Al, you're a peach but I also need what to do as well as what not to do. Please elaborate on your answer by way of examples. How should I have reacted?
Candi, you are completely correct in that he is a soft dog. When he was a puppy I used to call him my Drama Queen.
Regarding the trainer: After the first snarling episode in class, I returned the next week with treats and told the trainer that, since he responds so well to treats while training everywhere else, I'd like to try to reward his behavior here with treats instead of punishing the bad, i.e., tug on prong. She said she thinks that's a bad idea to get him hooked on treats in that he may not perform with them later on. Although I quietly debated the point in the middle of class, I relented and put the treats away.
After about 15 minutes, I decided on my own to introduce the treats during class. He seemed to respond a little better with this but it was hard to tell. What was a clear and significant improvement though was as soon as the treats were introduced, he became very attentive to me and was watching my face for his next command instead of watching the other dogs.

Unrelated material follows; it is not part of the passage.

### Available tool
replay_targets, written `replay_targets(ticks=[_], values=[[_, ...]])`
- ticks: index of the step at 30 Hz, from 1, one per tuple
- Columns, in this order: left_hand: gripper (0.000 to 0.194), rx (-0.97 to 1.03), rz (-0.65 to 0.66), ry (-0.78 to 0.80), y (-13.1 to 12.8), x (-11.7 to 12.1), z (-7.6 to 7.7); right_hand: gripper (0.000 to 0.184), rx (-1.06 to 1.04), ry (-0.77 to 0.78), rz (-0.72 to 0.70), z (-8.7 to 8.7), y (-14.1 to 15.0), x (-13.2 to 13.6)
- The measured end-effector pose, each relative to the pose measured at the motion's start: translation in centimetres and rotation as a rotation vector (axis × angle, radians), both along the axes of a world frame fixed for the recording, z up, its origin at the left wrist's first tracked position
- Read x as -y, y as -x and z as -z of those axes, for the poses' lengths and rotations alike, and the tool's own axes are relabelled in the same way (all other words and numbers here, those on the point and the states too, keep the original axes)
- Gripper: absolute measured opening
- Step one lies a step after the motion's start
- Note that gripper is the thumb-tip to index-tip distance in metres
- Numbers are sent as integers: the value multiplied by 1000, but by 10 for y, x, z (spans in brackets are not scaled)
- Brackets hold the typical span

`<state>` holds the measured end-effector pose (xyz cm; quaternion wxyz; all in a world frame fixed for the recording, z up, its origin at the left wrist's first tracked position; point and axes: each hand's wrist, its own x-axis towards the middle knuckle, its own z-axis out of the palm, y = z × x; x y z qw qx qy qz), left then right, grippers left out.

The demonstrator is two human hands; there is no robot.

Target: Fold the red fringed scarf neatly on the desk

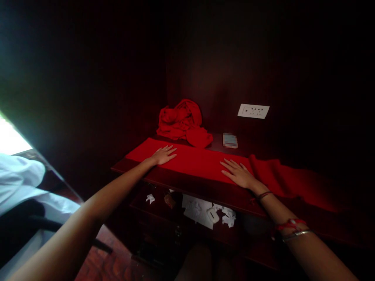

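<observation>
Both our hands lie flat and spread, palms down, on a long red cloth strip [199, 162] laid across a dark wooden desk [187, 185]; neither pinches anything. Our left hand [164, 155] presses near the strip's squared end, and our right hand [238, 173] presses further along, with smooth fabric stretched between the two. Past the right hand the cloth turns rumpled and trails off the desk's edge into shadow. Beyond the left hand, toward the wall, sits a crumpled red fabric heap [181, 123]; a small pale phone [230, 140] lies just beyond the right hand's fingertips, under a white wall socket plate [253, 111]. On the shelf beneath our hands lie scraps of white paper [202, 210]. We judge the loose, hanging end the main risk: its weight could drag the strip sideways if either palm lifts, undoing the flat stretch. A sweep of the right hand could also nudge the phone.
</observation>
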<state>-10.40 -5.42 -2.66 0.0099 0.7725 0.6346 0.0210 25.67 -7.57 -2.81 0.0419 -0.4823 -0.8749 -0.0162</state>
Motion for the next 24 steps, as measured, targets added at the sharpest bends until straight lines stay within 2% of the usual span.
replay_targets(ticks=[3,6,9,12,15,20,24], values=[[53,-4,77,-73,3,5,-1,51,-18,-81,-30,-4,1,0],[49,-16,292,-180,7,23,-10,46,-64,-201,-170,-16,10,7],[44,-76,451,-168,8,43,-24,41,-97,-224,-318,-27,32,18],[44,-175,487,-99,8,57,-37,35,-24,-218,-368,-32,55,29],[43,-234,521,-67,8,60,-44,28,75,-218,-361,-31,70,35],[38,-273,569,-107,9,56,-45,23,205,-219,-319,-34,72,41],[36,-318,586,-165,8,55,-42,30,245,-237,-330,-38,71,44]])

So that I don't sound like I'm contradicting myself, the normal treats he loves during training with me alone, he'll eat but with other dogs around he won't. These, he'll spit out. BUT this day I brought beef liver I cooked on the grill - he loves this! That was when he really started paying attention to me! In class, without treats, he'll try to do the things asked but you can tell he's always multi-tasking! He'll listen but you know he really wants to get to the dog sitting next to him.
Any comments on the treats portion of the class?
Should I return to private lessons and, if so, for how long would you guys guesstimate would be appropriate?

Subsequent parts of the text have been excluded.